Cząstkowe dane PKW dotyczą 32 okręgów spośród 51. Na pytanie "Czy jest Pani/Pan za wprowadzeniem jednomandatowych okręgów wyborczych w wyborach do Sejmu Rzeczypospolitej Polskiej?" "Tak" odpowiedziało 79.88 proc. głosujących Polaków.
"Czy jest Pani/Pan za utrzymaniem dotychczasowego sposobu finansowania partii politycznych z budżetu państwa?" - "Tak" odpowiedziało 16.44 głosujących Polaków.
Twierdząco na pytanie "Czy jest Pani/Pan za wprowadzeniem zasady ogólnej rozstrzygania wątpliwości co do wykładni przepisów prawa podatkowego na korzyść podatnika?" odpowiedziało z kolei 94.22 głosujących Polaków.
Wyniki wcześniej w sieci
Komentujący przebieg niedzielnego referendum na Twitterze już wcześniej podawali szacunki dotyczące frekwencji w różnych lokalach wyborczych. Często powtarzały się wyniki jednocyfrowe.
Pojawiały się nawet informacje o lokalach wyborczych, w których nie pojawił się żaden głosujący.
Jednocyfrowa frekwencja od długiego czasu była wiarygodna w wielu małych i średnich miastach. Wirtualnej Polsce udało się ustalić, że tak było m.in. w dwóch obwodach w Brodnicy w woj. kujawsko-pomorskim - frekwencja nie przekroczyła tam 8 proc.
Niewiele lepiej wyglądała sytuacja w Warszawie, gdzie zazwyczaj odsetek głosujących jest tradycyjnie bardzo wysoki. W jednym z lokali w centrum stolicy, w głosowaniu wzięło udział 8 proc. uprawnionych.
O rekordowo niskiej frekwencji, jeszcze w niedzielę wieczorem, najczęściej pisali prawicowi publicyści. Politycy PO nie angażowali się szczególnie aktywnie w dyskusję, jednak żaden z komentujących nie miał już wątpliwości, że nie uda się osiągnąć progu 50 proc. Tak twierdził m.in. Adam Szejnfeld, który na pocieszenie proponował przepis na kurczaka z jabłkami.
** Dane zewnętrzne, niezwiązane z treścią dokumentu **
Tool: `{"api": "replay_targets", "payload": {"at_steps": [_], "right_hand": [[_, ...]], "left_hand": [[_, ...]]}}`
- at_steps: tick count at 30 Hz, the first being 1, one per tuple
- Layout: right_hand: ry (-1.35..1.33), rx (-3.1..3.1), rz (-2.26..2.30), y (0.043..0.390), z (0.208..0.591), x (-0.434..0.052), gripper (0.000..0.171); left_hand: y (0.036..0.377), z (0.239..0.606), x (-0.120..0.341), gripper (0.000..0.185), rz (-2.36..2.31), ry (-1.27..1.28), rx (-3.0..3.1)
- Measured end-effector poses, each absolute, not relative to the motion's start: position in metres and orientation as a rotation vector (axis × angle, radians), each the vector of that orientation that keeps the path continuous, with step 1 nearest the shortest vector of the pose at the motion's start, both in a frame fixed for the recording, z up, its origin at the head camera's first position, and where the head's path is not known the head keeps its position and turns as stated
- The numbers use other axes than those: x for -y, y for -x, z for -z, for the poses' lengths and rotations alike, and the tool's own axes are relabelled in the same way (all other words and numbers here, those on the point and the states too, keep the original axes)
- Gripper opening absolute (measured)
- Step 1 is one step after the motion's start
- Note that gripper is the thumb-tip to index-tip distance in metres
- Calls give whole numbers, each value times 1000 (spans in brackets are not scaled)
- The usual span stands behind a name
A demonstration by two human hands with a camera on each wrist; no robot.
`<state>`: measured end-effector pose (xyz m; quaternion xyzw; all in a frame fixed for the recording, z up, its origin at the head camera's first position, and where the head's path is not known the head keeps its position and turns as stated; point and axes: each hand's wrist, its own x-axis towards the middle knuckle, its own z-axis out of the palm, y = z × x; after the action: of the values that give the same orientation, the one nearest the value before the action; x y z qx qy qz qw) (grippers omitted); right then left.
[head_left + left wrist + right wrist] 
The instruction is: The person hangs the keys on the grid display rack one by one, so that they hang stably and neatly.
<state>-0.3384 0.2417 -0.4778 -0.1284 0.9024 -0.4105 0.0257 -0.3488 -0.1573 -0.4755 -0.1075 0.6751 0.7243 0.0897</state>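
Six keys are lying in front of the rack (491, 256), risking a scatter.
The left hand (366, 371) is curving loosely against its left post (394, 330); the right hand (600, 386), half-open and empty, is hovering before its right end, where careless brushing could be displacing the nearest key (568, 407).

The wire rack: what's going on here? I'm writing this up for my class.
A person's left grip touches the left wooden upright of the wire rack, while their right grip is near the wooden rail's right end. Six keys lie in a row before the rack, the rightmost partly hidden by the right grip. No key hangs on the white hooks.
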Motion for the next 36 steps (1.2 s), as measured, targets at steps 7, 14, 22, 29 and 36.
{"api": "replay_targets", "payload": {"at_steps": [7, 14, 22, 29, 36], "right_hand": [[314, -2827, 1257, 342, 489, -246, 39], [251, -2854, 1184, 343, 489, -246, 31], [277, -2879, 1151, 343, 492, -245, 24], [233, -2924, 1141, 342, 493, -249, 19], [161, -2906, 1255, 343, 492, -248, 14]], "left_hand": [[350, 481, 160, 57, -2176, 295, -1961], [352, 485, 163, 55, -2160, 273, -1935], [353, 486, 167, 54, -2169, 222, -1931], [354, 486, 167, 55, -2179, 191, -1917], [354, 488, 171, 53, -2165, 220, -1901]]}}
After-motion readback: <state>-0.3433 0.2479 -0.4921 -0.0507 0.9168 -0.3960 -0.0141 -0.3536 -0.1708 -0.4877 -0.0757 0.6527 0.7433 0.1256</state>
Żeby referendum było wiążące, powinno w nim wziąć udział ponad 15 milionów osób, czyli ponad 50 procent uprawnionych do głosowania. Dlatego podczas jego trwania - inaczej niż przy okazji wyborów parlamentarnych - nie mogliśmy w niedzielę poznać danych o frekwencji.
Na terenie całego kraju było otwartych 27 tysięcy lokalnych komisji. Uprawnionych do głosowania było ponad 30 mln wyborców.